Write the listing out again word for word, skipping each picture.

== Segment start ==

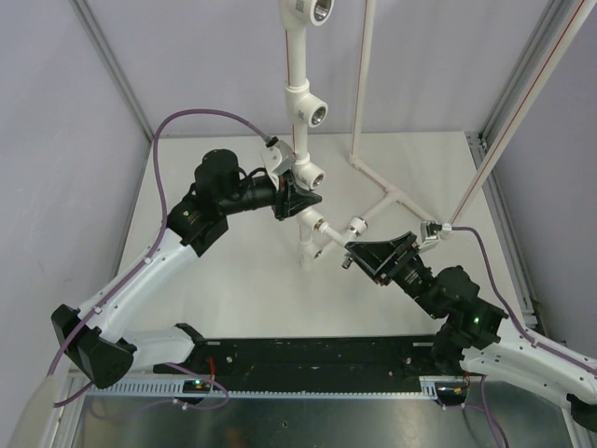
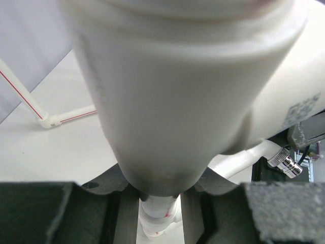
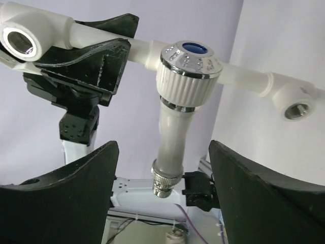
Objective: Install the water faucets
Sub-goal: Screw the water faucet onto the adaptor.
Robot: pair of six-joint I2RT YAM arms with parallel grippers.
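Now, left gripper (image 1: 300,193) clamping pipe (image 1: 298,65), right gripper (image 3: 162,152) spread around faucet (image 3: 188,76)

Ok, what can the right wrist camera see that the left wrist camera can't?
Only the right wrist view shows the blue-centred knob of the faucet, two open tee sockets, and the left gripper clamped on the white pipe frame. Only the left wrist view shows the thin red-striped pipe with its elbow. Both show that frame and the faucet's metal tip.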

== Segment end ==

§ TASK SOLUTION
Objective: Install the water faucets
Sub-goal: Screw the water faucet onto the adaptor.
Robot: pair of six-joint I2RT YAM arms with parallel grippers.
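Now, left gripper (image 1: 300,193) clamping pipe (image 1: 298,65), right gripper (image 3: 162,152) spread around faucet (image 3: 188,76)

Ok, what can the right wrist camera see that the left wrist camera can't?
Only the right wrist view shows the blue-centred knob of the faucet, two open tee sockets, and the left gripper clamped on the white pipe frame. Only the left wrist view shows the thin red-striped pipe with its elbow. Both show that frame and the faucet's metal tip.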

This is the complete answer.